### Activity
The data is to be repeated exactly, with the images removed.

### Supplied data
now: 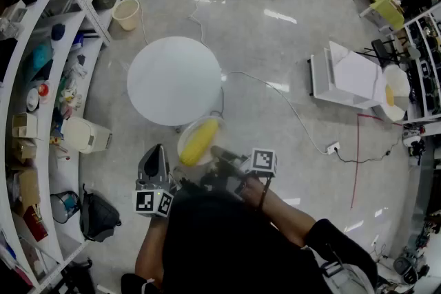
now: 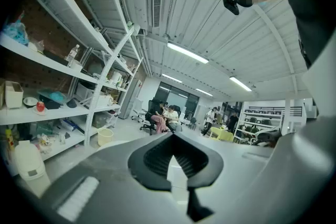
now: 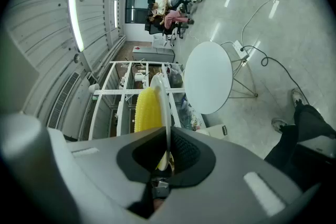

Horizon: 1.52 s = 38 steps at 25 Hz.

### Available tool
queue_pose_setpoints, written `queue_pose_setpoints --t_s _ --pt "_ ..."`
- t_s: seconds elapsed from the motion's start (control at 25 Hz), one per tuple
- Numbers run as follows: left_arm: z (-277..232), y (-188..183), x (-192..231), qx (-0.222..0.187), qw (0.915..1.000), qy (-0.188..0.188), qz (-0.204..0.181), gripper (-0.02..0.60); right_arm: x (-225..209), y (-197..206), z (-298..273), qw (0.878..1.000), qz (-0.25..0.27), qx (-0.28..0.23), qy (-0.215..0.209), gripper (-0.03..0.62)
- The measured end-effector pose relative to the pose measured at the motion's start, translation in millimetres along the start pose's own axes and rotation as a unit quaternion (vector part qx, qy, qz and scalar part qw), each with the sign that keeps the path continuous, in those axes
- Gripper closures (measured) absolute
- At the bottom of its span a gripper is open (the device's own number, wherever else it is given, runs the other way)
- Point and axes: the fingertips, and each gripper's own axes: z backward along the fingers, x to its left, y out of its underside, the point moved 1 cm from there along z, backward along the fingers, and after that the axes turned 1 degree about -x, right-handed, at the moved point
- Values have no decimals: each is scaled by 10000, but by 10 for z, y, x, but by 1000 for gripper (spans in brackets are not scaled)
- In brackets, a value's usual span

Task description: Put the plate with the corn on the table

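Head view: plate (image 1: 185,136) with corn (image 1: 198,141) was held up beside the white table (image 1: 174,80).
Right gripper (image 3: 167,136): jaws pinched the plate's rim.
Left gripper (image 2: 173,136): jaws pressed together, empty.

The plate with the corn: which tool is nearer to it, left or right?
Right. The right tool grips the plate by its rim; the left tool hangs apart beside it.

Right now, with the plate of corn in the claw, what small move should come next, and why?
Probably carry the plate forward over the round table, then lower it. The right claw is clamped on the plate's rim with the corn lying on it, and the plate shows mostly off the table's near edge, so it isn't set down yet.
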Motion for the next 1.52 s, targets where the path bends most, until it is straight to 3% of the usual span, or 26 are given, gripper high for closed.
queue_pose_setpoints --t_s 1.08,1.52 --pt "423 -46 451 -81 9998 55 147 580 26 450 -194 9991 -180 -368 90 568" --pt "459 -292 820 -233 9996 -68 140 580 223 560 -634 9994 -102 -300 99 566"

### Response to the task
now: 
now: 
now: 

Horizon: 1.52 s = 38 steps at 25 Hz.

### Available tool
queue_pose_setpoints, written `queue_pose_setpoints --t_s _ --pt "_ ..."`
- t_s: seconds elapsed from the motion's start (control at 25 Hz), one per tuple
- Numbers run as follows: left_arm: z (-277..232), y (-188..183), x (-192..231), qx (-0.222..0.187), qw (0.915..1.000), qy (-0.188..0.188), qz (-0.204..0.181), gripper (-0.02..0.60); right_arm: x (-225..209), y (-197..206), z (-298..273), qw (0.878..1.000), qz (-0.25..0.27), qx (-0.28..0.23), qy (-0.215..0.209), gripper (-0.03..0.62)
- The measured end-effector pose relative to the pose measured at the motion's start, translation in millimetres along the start pose's own axes and rotation as a unit quaternion (vector part qx, qy, qz and scalar part qw), each with the sign that keeps the path continuous, in those axes
- Gripper closures (measured) absolute
- At the bottom of its span a gripper is open (the device's own number, wherever else it is given, runs the other way)
- Point and axes: the fingertips, and each gripper's own axes: z backward along the fingers, x to its left, y out of its underside, the point moved 1 cm from there along z, backward along the fingers, and after that the axes turned 1 degree about -x, right-handed, at the moved point
- Values have no decimals: each is scaled by 10000, but by 10 for z, y, x, but by 1000 for gripper (spans in brackets are not scaled)
- In brackets, a value's usual span

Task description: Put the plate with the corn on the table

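Head view: plate (image 1: 185,136) with corn (image 1: 198,141) was held up beside the white table (image 1: 174,80).
Right gripper (image 3: 167,136): jaws pinched the plate's rim.
Left gripper (image 2: 173,136): jaws pressed together, empty.

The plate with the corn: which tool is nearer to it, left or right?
Right. The right tool grips the plate by its rim; the left tool hangs apart beside it.

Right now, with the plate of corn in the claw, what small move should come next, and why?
Probably carry the plate forward over the round table, then lower it. The right claw is clamped on the plate's rim with the corn lying on it, and the plate shows mostly off the table's near edge, so it isn't set down yet.
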Motion for the next 1.52 s, targets where the path bends most, until it is straight to 3% of the usual span, or 26 are given, gripper high for closed.
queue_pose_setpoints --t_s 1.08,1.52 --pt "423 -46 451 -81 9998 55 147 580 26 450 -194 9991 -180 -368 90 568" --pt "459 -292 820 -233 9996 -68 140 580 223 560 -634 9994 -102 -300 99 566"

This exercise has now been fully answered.